È necessaria una distinzione tra i concetti dell’intelletto e concetti della ragione. Nel primo caso la base dell’esperienza sensibile è soggettiva e prescinde dalla conoscenza dell’oggetto. Nel secondo caso si tratta di una elaborazione astratta della ragione che presuppone quantomeno un tentativo di conoscenza dell’oggetto. La ragione è la facoltà che  ci consente di agire in vista di un fine.

Se rapportiamo queste considerazioni alla prassi di critica e filosofia dell’arte, constatiamo che il processo analitico dell’opera, non solo non è mai  riferito all’oggetto, pittura, scultura, disegno, ma solo un ipotetico significato che non chiarisce la finalità, vale a dire il senso, di ciò che è rappresentato.

Se l’osservatore esprime un giudizio basato sulla sensazione, quindi soggettivo, non è ovviamente tenuto a fornire una motivazione della sensazione provata.

Al contrario chi pratica  critica e filosofia dovrebbe dare un riscontro logico convincente alle proprie teorie ermeneutiche.

Mentre la sensazione è appagante in se, la lettura razionale dell’opera si scontra con le difficoltà di superare le contraddizioni che la ragione ha con sé stessa.

In breve, mentre la critica d’arte quando si limita ad illustrare i dati oggettivi relativi all’opera potrebbe essere utile all’osservatore, la filosofia, nella sua pretesa di definizioni di significati indimostrati e indimostrabili,è  si riduce a una narrazione quasi sempre senza esito logico.

Le idee sul significato sono rappresentazioni riferite a un oggetto, ma non possono mai avere un contenuto di conoscenza dell’oggetto stesso. Esse sono frutto di una intuizione secondo un principio puramente soggettivo di immaginazione e intelletto.

Allo stesso modo una idea estetica non può diventare conoscenza, perché essa è un’intuizione dell’immaginazione. Un’intuizione empirica può essere provata con un esempio che dia  un risvolto logico alla intuizione. Ora, poiché  riportare una rappresentazione della immaginazione è necessario far ricorso ai concetti, l’l’idea estetica si può definire una ipotiposi non esponibile. Il gusto estetico ha un fondamento soggettivo a priori. Di conseguenza la pretesa di valore universale è infondata.

Dunque la narrazione filosofica dell’arte manca dei presupposti necessari a giustificare l’attribuzione di significato alle opere che prende in esame.

David Hume nella sua discussione sulla regola del gusto (1752), osserva che, se è vero che la grandezza di un’opera dipende da un’opinione, è anche vero che alcune opinioni sono più fondate di altre. Fondate su cosa? Visto che l’arte non è soggetta a logica, ne esiste metodo certo per definire le opinioni sul gusto, problema di fronte al quale si sono arresi  Kant, Hegel e tutti i filosofi che hanno affrontato il tema.

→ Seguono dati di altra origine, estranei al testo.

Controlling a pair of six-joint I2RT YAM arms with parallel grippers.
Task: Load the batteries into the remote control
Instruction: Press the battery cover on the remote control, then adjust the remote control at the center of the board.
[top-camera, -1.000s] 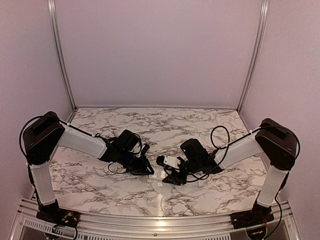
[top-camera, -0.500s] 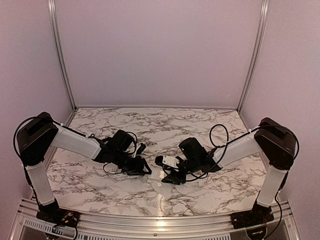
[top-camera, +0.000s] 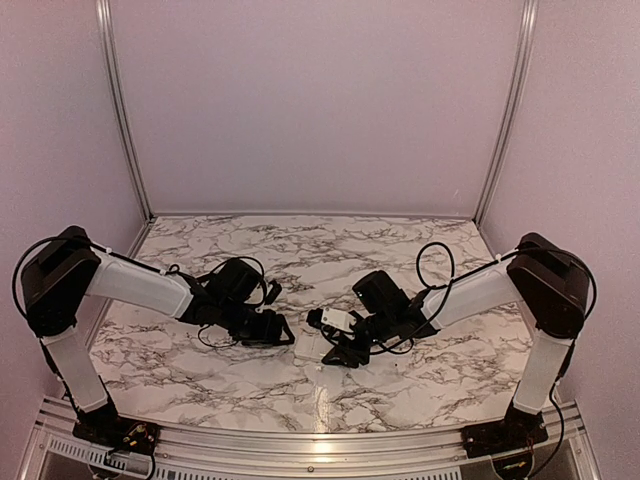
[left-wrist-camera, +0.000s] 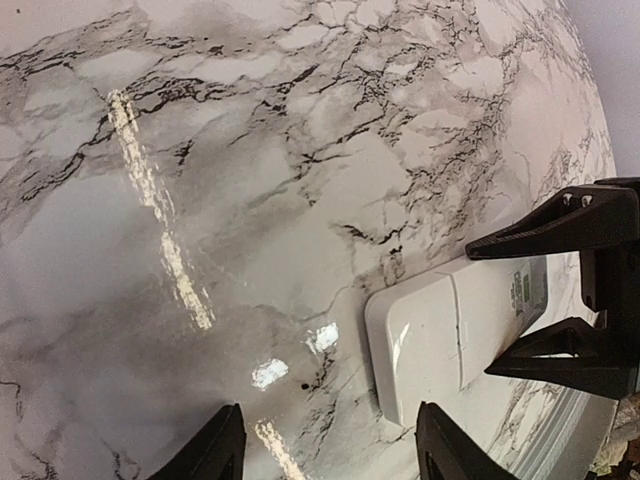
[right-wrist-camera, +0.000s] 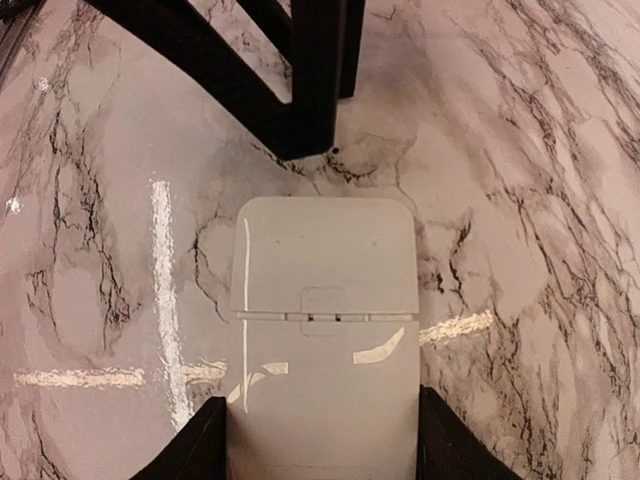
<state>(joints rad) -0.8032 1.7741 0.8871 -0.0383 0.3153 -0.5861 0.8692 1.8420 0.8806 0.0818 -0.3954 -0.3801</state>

I filosofi statunitensi hanno allargano il campo, fitta la confusione di Howard S. Becker che  emerge da “I mondi dell’arte”, nel quale Becker teorizza, sulla scia di Cohen e Dickie, la commistione delle diverse espressioni artistiche, presumendo che tutte abbiano diritto ad essere considerate arte. Per sostenere tale tesi apodittica cita inevitabilmente Duchamp e tutti i suoi nipotini fino ad arrivare al Brillo di Warhol.

Il problema è che Becker, come lui altri filosofi dell’arte, usa come megafono una cattedra universitaria. Ciò gli conferisce titolo per sostenere truismi e anacoluti. In questo modo, anziché istruire i giovani che seguono i suoi corsi, si limita a suggestionarli. I risultati sono visibili nella opere  di gran parte degli artisti contemporanei.